# New uk silkworm site



## phate (Mar 25, 2005)

I've just started selling silkworms. I currently only have small silkies available but mediums will be available in 2/3 weeks. The web address is www.silkwormfactory.co.uk.


----------



## nicky (Jul 13, 2005)

kl i've been looking for a supplier for my leo for a while so you'll be getting some orders from me one you've got medium ....


----------



## louie (Mar 9, 2005)

pmd u again


----------



## phate (Mar 25, 2005)

I'll let you know when the mediums are available.


----------



## nicky (Jul 13, 2005)

that'll be great...cheers...


----------



## t-bo (Jan 26, 2005)

Good news, we need more SW suppiers about


----------



## phate (Mar 25, 2005)

The medium or as I call them regular size silkworms are now available.  

From now on I'll be selling two sizes - regular 1/2" - 1 1/2" & super 1 1/2" - 2 1/2".


----------



## dagger (Sep 3, 2005)

Just bought some regular ones, will let you know what they are like once they arrive.....


----------



## phate (Mar 25, 2005)

That'll be great. I haven't had any replies for any orders I've sent out yet, so I can only assume they're happy, but it would be nice to know. I think anyone that isn't happy would let me know pretty quick :lol: .


----------



## dagger (Sep 3, 2005)

Nice Silkworms

Arrived very quickly


----------



## phate (Mar 25, 2005)

Glad to hear.


----------



## bigp (Apr 24, 2005)

have you any pics of silk worms mate as i've never seen one!


----------



## phate (Mar 25, 2005)

If you click on this link there's a picture of some silkworms. I'll try and remember to put a picture of some of my silkworms on my website tonight.

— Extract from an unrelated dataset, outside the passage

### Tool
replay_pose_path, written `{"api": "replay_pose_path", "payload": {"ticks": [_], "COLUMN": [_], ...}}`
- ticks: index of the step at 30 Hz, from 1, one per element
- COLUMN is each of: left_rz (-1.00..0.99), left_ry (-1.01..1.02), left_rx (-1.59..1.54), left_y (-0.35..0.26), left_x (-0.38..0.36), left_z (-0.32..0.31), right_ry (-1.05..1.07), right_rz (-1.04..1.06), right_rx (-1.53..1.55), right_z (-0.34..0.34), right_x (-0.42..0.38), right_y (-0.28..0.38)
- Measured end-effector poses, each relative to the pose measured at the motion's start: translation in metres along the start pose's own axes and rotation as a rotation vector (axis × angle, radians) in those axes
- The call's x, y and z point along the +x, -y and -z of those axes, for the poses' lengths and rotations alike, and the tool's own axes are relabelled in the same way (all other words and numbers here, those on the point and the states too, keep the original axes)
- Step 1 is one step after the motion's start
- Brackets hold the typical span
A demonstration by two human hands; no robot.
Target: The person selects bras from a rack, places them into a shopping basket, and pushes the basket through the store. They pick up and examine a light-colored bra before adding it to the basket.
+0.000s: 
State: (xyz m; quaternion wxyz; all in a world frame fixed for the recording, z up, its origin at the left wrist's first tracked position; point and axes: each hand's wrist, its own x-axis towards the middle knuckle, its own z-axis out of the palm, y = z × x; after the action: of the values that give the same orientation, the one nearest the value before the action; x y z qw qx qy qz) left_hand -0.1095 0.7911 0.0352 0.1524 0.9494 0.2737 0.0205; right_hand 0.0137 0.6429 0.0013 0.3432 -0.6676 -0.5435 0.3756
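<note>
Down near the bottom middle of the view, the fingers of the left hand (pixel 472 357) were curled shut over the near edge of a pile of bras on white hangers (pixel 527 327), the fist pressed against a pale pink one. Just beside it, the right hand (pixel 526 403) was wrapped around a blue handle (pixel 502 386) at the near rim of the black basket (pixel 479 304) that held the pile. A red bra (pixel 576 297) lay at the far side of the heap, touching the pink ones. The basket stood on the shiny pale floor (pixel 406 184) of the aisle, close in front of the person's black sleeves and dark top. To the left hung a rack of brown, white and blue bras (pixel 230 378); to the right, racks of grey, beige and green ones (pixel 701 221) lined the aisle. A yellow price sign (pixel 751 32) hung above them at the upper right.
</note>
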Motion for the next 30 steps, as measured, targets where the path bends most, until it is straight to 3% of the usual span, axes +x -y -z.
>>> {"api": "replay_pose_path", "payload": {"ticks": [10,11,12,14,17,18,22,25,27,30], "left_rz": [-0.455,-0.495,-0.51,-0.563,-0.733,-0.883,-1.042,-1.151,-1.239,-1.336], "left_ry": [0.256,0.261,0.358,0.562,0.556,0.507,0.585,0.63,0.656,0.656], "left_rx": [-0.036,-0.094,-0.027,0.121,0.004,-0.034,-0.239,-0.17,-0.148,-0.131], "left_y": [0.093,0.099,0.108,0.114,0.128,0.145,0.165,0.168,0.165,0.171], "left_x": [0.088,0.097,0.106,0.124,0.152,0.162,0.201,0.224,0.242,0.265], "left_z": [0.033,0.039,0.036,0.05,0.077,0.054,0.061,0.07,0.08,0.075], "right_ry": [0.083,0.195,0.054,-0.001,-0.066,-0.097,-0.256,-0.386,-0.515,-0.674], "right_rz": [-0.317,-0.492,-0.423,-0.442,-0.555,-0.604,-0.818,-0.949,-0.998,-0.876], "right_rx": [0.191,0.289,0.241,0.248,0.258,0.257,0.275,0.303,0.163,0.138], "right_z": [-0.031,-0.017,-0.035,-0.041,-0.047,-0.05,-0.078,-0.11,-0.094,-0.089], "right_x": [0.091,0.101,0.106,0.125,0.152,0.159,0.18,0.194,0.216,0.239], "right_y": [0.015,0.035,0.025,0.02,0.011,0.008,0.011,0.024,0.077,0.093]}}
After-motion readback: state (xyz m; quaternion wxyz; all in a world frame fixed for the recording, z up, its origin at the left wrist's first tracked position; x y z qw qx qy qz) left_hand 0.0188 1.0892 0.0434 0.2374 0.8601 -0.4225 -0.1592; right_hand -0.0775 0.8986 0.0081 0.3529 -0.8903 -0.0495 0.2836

http://www.californiasilkworms.com/catalog/


----------



## nicky (Jul 13, 2005)

got mine today, thankyou phate, Immy ate 7 tonight she just loved them so i'll be putting in another order very soon thnx.....


----------



## bigp (Apr 24, 2005)

cheers bud.


----------



## dracowoman2 (Nov 6, 2005)

Phate

My order arrived this morning, and they seem to like them, I'm just finishing off the crix I have left (feeding using a jam jar) then I will move them onto pure silkies.

Thanks for all your help and the speedy delivery


----------



## phate (Mar 25, 2005)

I think I'll add your replies to the testimonials page I'm planning to add to the website so everyone knows how great I am :lol: . Thanks for the feed back everyone.


----------



## animal mad (Jan 7, 2006)

Hi
I'm wanting to try my gecks on silkworms.
Not having used them before, do you have to coat them in the dusting powder??
Also my geck's normally eat 6-8 blk crickets each twice a week, what's the difference with silkworms, is anyone can advice me i would be grateful.
Thanks, Kim


----------



## welshgaz (Dec 12, 2005)

Jex my gecko isn't that fat! Probably eats around 4-5 each week I expect, but he does gets treats of waxies as well (prob around 7-8 every two months)

Can you just use silk worms for leo's as the main part of their diet? I have tried mine on mealies but he just doesn't like um s ohe only eats crix and the occasional waxie. Would like some other food to vary things up for him.


----------



## dracowoman2 (Nov 6, 2005)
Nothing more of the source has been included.